Except for the pictures, retype the records that follow exactly.

::: DATA RECORDS

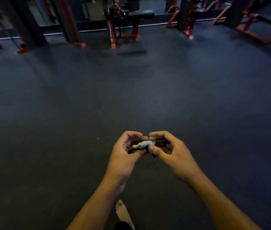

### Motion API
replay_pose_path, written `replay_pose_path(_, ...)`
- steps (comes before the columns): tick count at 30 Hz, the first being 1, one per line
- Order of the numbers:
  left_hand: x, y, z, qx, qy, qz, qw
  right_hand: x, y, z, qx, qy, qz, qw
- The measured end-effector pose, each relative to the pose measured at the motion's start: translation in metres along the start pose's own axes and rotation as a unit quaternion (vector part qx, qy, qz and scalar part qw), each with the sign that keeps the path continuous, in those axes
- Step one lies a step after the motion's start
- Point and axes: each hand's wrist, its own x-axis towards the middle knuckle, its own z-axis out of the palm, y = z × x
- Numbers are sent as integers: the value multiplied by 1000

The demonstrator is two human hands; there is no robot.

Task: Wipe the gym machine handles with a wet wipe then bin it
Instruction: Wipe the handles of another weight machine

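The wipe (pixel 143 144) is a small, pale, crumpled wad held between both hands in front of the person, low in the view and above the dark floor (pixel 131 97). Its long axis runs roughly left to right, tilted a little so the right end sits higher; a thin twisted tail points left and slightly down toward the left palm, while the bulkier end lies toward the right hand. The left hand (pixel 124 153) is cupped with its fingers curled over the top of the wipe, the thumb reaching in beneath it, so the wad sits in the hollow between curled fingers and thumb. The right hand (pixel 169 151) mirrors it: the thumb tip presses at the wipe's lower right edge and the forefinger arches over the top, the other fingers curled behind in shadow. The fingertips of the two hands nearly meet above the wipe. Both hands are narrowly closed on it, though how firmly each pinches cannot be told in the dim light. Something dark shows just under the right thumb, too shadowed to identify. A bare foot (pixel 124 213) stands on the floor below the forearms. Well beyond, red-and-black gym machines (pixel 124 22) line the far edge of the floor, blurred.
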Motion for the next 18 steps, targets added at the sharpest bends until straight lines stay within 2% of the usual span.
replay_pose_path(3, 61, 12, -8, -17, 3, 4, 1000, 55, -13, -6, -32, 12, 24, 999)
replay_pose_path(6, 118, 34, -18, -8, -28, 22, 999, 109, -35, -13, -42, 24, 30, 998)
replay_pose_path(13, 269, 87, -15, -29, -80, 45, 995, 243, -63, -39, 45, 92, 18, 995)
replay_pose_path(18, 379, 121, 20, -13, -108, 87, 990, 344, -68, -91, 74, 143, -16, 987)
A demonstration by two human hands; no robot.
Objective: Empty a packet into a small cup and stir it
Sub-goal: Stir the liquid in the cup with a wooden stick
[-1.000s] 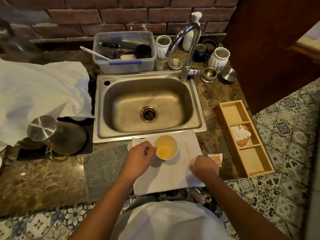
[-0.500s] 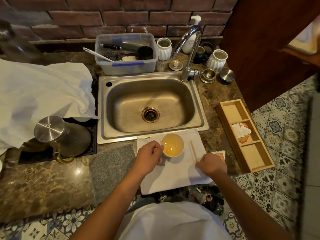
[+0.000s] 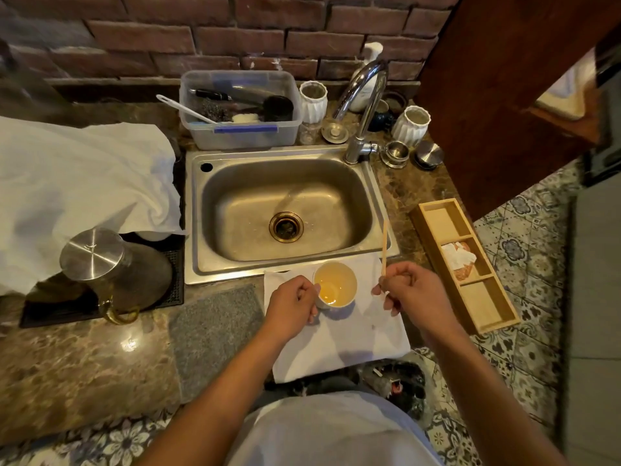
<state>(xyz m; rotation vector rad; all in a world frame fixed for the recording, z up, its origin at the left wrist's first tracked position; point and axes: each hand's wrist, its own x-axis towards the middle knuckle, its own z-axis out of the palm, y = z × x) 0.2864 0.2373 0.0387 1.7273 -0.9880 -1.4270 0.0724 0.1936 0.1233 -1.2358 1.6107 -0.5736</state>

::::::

#### REPLY TO THE TASK:
### Motion API
replay_pose_path, written `replay_pose_path(_, ...)`
- steps (comes before the columns): tick count at 30 Hz, the first being 1, one per line
- Order of the numbers:
  left_hand: x, y, z, qx, qy, qz, qw
  right_hand: x, y, z, qx, qy, qz, qw
- The measured end-effector pose, each relative to the pose measured at the motion's start: translation in metres along the start pose's own axes and rotation as a unit quaternion (vector part qx, qy, qz and scalar part qw), each with the sign that keeps the path continuous, in those axes
- Step one lies a step after the motion's start
- Point and axes: each hand's wrist, its own x-axis towards the middle knuckle, its own z-axis out of the palm, y = z × x
- Numbers are sent as integers: the value multiplied by 1000

The demonstrator is two human hands; there is no robot.

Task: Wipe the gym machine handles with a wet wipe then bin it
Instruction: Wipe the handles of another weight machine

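The wipe (pixel 143 144) is a small, pale, crumpled wad held between both hands in front of the person, low in the view and above the dark floor (pixel 131 97). Its long axis runs roughly left to right, tilted a little so the right end sits higher; a thin twisted tail points left and slightly down toward the left palm, while the bulkier end lies toward the right hand. The left hand (pixel 124 153) is cupped with its fingers curled over the top of the wipe, the thumb reaching in beneath it, so the wad sits in the hollow between curled fingers and thumb. The right hand (pixel 169 151) mirrors it: the thumb tip presses at the wipe's lower right edge and the forefinger arches over the top, the other fingers curled behind in shadow. The fingertips of the two hands nearly meet above the wipe. Both hands are narrowly closed on it, though how firmly each pinches cannot be told in the dim light. Something dark shows just under the right thumb, too shadowed to identify. A bare foot (pixel 124 213) stands on the floor below the forearms. Well beyond, red-and-black gym machines (pixel 124 22) line the far edge of the floor, blurred.
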Motion for the next 18 steps, targets added at the sharpest bends until straight lines stay within 2% of the usual span.
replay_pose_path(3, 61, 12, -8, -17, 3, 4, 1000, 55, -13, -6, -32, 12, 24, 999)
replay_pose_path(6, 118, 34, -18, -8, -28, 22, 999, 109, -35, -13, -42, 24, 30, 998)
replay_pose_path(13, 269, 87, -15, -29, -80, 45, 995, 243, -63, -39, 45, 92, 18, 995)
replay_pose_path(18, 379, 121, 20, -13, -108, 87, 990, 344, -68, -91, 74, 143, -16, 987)
A demonstration by two human hands; no robot.
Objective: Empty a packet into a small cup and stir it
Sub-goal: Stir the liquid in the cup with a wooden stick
[-1.000s] 
[-0.500s] 
[+0.000s] 
<state>(xyz m; rotation vector rad; all in a world frame fixed for the recording, z up, its origin at the left wrist's first tracked position; point and axes: each hand's wrist, its own x-axis towards the middle knuckle, its own z-axis out of the palm, y = z × x) 0.2864 0.2373 0.0387 1.7273 -0.9880 -1.4270 0.0724 0.1936 0.1233 -1.2358 1.6107 -0.5736</state>

No additional output is required for this exercise.